■ Data supplied:
*-*-*
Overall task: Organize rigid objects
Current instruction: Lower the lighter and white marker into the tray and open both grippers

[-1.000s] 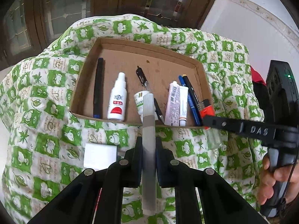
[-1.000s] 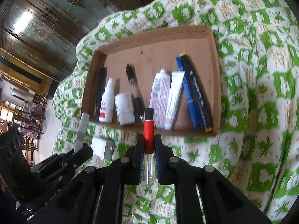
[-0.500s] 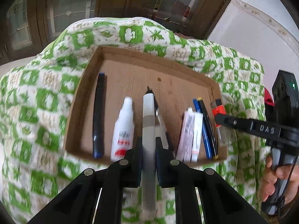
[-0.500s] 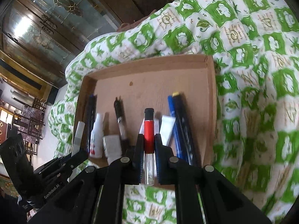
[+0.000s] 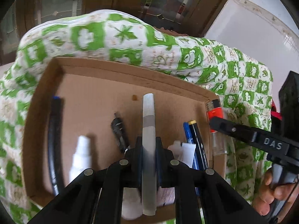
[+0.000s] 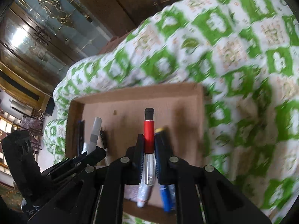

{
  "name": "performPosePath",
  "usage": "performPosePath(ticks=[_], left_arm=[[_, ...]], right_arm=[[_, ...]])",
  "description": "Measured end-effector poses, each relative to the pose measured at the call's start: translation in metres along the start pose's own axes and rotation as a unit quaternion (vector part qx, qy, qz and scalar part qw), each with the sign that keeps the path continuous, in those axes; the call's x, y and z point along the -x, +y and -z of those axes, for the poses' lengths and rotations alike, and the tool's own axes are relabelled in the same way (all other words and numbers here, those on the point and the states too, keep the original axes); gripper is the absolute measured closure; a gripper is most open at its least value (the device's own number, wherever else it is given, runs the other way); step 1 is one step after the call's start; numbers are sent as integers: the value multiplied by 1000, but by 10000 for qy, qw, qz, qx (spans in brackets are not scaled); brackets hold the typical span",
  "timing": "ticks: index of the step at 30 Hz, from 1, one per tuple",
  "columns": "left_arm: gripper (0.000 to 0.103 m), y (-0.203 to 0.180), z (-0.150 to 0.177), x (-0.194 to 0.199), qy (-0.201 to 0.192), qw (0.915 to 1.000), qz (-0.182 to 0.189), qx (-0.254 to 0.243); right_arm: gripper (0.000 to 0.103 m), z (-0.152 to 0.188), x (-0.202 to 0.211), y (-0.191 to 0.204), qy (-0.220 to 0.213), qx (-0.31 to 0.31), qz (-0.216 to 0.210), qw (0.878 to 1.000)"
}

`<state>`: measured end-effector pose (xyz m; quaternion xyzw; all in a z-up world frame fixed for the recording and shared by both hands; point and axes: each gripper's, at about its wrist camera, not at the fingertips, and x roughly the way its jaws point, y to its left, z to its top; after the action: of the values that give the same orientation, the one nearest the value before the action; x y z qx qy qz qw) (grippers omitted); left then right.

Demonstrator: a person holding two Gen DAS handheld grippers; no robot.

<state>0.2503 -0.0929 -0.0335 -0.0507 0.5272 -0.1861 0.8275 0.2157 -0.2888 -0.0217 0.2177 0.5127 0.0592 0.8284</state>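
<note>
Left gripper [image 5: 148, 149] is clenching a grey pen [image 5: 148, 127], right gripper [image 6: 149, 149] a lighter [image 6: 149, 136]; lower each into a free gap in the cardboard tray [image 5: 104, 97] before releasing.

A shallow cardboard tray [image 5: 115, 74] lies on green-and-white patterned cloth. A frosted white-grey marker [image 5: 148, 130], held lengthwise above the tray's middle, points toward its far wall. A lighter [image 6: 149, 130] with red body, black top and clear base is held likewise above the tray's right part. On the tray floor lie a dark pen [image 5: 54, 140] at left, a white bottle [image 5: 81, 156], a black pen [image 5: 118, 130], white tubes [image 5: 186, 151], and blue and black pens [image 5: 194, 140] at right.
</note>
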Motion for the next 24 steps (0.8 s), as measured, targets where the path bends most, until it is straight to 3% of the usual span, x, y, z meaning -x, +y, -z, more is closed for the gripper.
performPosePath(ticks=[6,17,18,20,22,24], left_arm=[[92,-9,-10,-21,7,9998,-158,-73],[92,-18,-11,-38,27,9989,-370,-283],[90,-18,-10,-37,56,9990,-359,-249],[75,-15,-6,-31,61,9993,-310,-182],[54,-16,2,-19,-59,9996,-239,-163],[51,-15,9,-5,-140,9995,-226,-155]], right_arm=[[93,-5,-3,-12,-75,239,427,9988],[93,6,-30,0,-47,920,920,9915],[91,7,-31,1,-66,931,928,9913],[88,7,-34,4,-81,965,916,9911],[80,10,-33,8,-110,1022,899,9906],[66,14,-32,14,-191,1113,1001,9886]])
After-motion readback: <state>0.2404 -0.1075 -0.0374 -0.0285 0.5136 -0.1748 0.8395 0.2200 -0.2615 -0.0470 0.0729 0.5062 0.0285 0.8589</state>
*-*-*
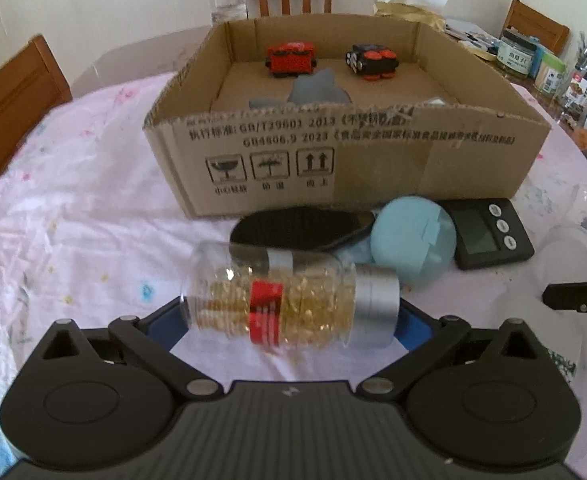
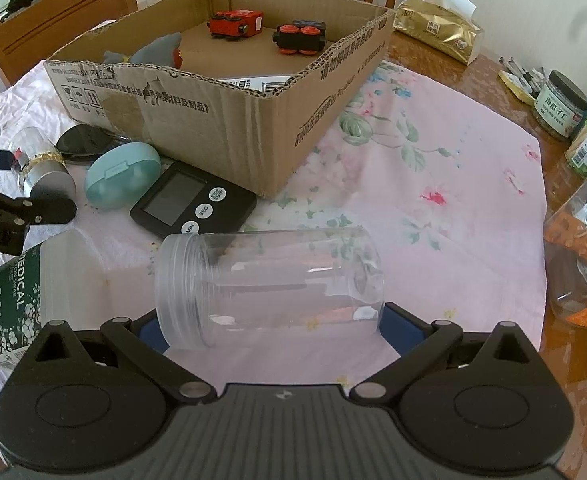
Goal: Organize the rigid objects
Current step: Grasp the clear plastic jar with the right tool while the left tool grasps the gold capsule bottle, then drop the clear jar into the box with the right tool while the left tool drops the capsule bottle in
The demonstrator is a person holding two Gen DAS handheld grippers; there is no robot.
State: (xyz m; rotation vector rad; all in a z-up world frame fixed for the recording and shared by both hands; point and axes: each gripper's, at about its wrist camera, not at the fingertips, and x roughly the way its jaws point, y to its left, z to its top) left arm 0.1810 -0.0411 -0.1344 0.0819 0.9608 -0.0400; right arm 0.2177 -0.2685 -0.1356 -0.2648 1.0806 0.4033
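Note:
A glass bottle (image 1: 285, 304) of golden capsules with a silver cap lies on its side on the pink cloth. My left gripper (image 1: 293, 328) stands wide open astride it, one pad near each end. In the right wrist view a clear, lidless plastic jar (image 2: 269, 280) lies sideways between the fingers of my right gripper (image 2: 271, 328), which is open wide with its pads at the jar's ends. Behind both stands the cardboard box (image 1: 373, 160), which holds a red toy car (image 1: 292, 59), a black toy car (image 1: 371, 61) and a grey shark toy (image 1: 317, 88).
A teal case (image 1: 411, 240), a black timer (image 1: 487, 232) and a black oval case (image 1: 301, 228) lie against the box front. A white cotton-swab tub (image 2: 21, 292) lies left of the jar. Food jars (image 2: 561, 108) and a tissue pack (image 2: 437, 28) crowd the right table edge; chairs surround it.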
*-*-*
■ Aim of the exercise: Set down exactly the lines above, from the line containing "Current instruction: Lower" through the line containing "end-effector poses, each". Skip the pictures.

■ Task solution:
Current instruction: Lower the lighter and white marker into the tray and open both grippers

[-1.000s] 
[-1.000s] 
[-0.500s] 
[-0.500s] 
[+0.000s] 
[+0.000s] 

{
  "name": "performPosePath",
  "usage": "performPosePath(ticks=[_], left_arm=[[_, ...]], right_arm=[[_, ...]])",
  "description": "Measured end-effector poses, each relative to the pose measured at the call's start: translation in metres along the start pose's own axes and rotation as a unit quaternion (vector part qx, qy, qz and scalar part qw), each with the sign that keeps the path continuous, in those axes; the call's x, y and z point along the -x, +y and -z of those axes, for the poses' lengths and rotations alike, and the tool's own axes are relabelled in the same way (all other words and numbers here, those on the point and the states too, keep the original axes); gripper is the absolute measured closure; a gripper is most open at its least value (the device's own number, wherever else it is given, runs the other way); step 1 is one step after the call's start; numbers are sent as integers: the value multiplied by 1000, but by 10000 for qy, qw, qz, qx (spans in brackets are not scaled); brackets hold the typical span",

This answer requires no additional content.